Les personnes ont besoin de savoir que le personnel est compétent et sympathique, que celui qui est venu à domicile est en relation avec l’Ehpad etc. Tout cela s’intègre à la fois dans un réseau social de la personne mais aussi dans un réseau de professionnels.
J’ai visité un certain nombre d’établissements et je peux témoigner de la volonté d’avancer de toutes les structures. Personne ne m’a exprimé son refus d’évoluer. Tous perçoivent leur rôle social et sociétal, en particulier dans des petites villes ou des zones menacées de désertification médicale. Les Ehpad et leur personnel ont un rôle structurant du territoire car leur présence peut être, par exemple, la condition du maintien d’une pharmacie dans le voisinage et l’un des éléments qui font que la désertification médicale sera évitée etc.
Ces évolutions vont-elles enfin être accompagnées par une réforme de la dépendance que l’on ne sait plus par quel bout prendre ?

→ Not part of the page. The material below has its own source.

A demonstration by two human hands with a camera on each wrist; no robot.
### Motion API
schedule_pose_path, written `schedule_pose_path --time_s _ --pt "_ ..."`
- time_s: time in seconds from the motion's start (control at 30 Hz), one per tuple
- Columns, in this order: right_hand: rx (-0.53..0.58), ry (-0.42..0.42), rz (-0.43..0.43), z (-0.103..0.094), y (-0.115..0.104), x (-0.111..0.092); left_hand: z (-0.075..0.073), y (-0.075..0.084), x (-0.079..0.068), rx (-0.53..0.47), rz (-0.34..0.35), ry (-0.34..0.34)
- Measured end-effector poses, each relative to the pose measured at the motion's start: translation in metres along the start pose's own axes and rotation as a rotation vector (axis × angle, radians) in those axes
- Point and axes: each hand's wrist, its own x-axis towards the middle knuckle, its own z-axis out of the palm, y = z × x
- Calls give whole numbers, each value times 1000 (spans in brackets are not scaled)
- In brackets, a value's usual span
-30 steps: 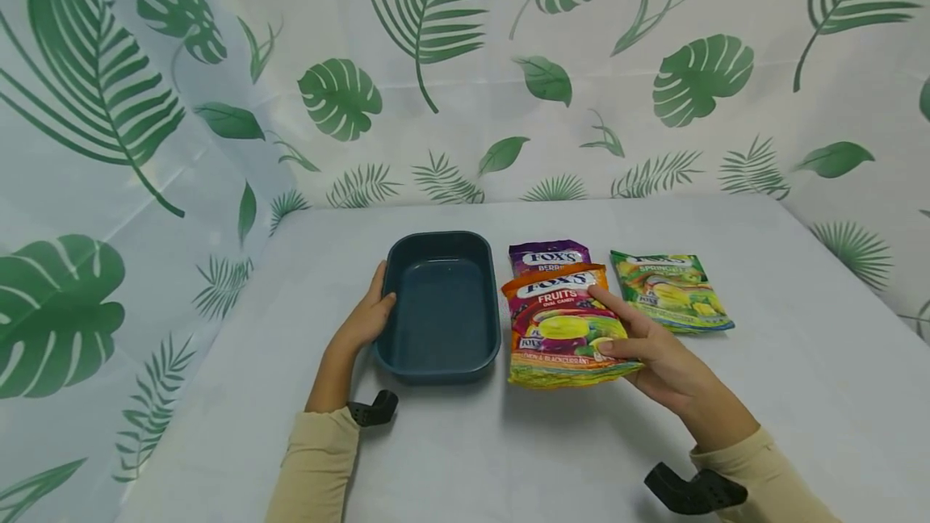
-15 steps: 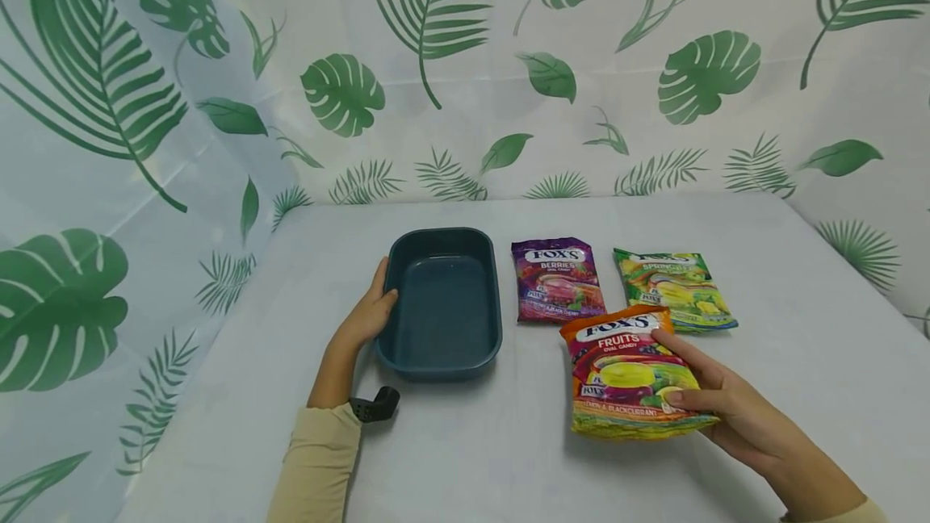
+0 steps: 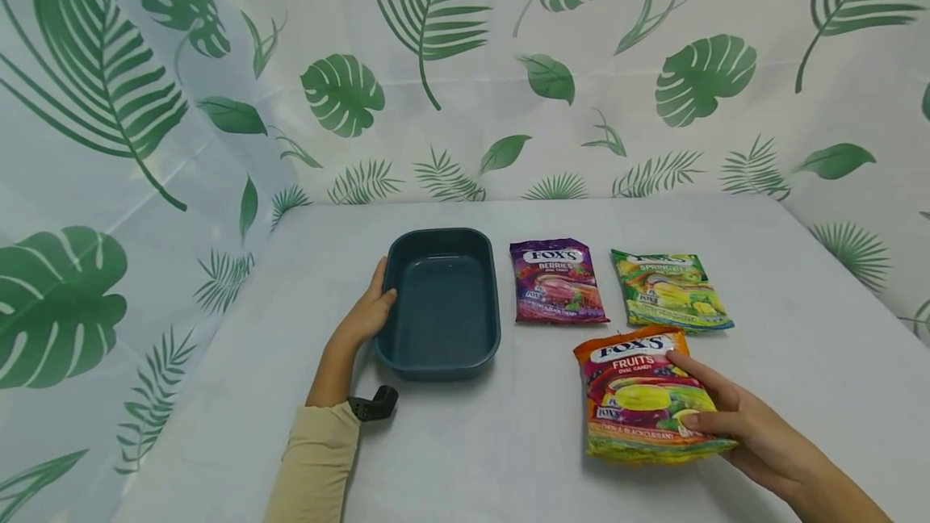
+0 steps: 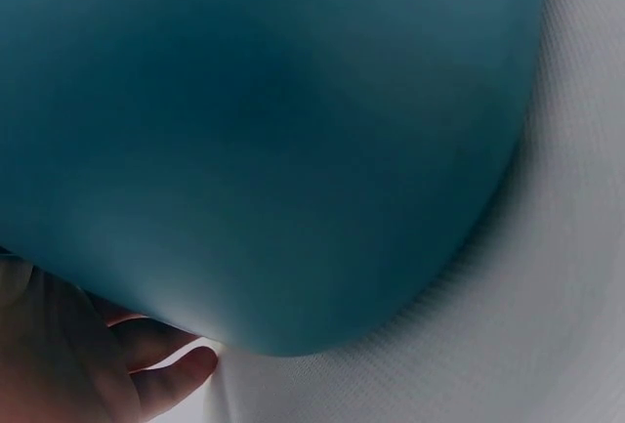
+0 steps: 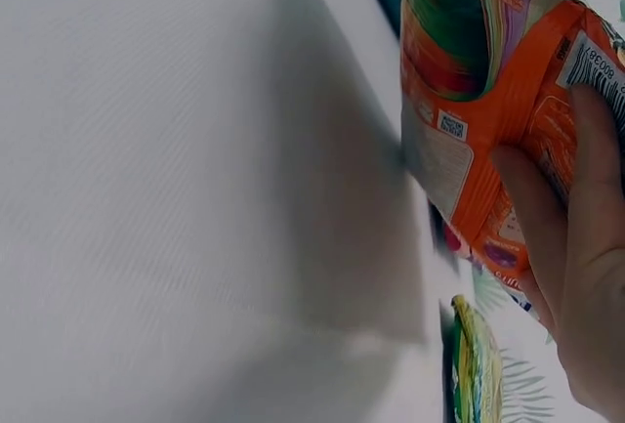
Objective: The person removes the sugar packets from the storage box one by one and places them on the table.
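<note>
My left hand (image 3: 366,313) holds the left side of a dark teal rectangular tray (image 3: 439,370), thumb over the rim. The left wrist view shows the tray's outer wall (image 4: 293,149) close up, with some fingers (image 4: 176,379) at its lower edge. On the right, my right hand (image 3: 763,434) grips a Fox's Fruits candy bag (image 3: 647,402) by its right side, front face up. From the right wrist view, fingers (image 5: 591,179) lie across the orange back of the candy bag (image 5: 498,120), which casts a shadow on the white table.
Behind the held bag lie a purple Fox's Berries candy bag (image 3: 558,281) and a green Fox's candy bag (image 3: 672,290), side by side. A white cloth (image 3: 465,466) covers the table. A leaf-printed curtain (image 3: 450,63) stands behind and at the sides.
The Fruits bag, in my right hand, has moved right and toward me, away from the tray, uncovering the Berries bag. My left hand and the tray have stayed put.
</note>
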Motion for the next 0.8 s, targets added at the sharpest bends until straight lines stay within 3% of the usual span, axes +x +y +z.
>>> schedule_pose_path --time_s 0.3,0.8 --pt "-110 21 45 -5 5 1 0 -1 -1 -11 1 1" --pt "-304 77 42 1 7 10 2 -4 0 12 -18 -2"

M. D. : J’ai choisi d’aborder le problème dans sa globalité. Cette réforme va devenir une loi plus globale sur l’avancée en âge. Elle comprendra des volets différents sur la prévention, sur l’adaptation de la société en matière de logement, d’urbanisme et de déplacement ainsi que sur l’accompagnement. Les établissements tiendront une grande part dans ce dernier chapitre. Je souhaite que cette loi pense globalement l’avancée en âge dont on ne dit pas suffisamment qu’elle est maintenant de trente à quarante ans entre la fin de l’activité et la fin de vie. Aucun gouvernement en Europe n’a jusqu’ici eu cette approche globale. C’est à ce chantier considérable que nous nous attelons. Les établissements y auront un rôle majeur, en particulier pour la période de vie où la perte d’autonomie s’est installée et où les personnes ne peuvent plus rester à domicile.
Avez-vous déjà fixé une échéance pour cette réforme ?
M.D. : Nous devons tous être très prudents d’autant que la situation budgétaire n’est pas simple. Mais je sais la volonté d’aboutir de François Hollande et de Jean-Marc Ayrault. C’est pourquoi je crois pouvoir m’engager sur un point : ce sera dans la première moitié du quinquennat, à savoir 2013 ou mi-2014.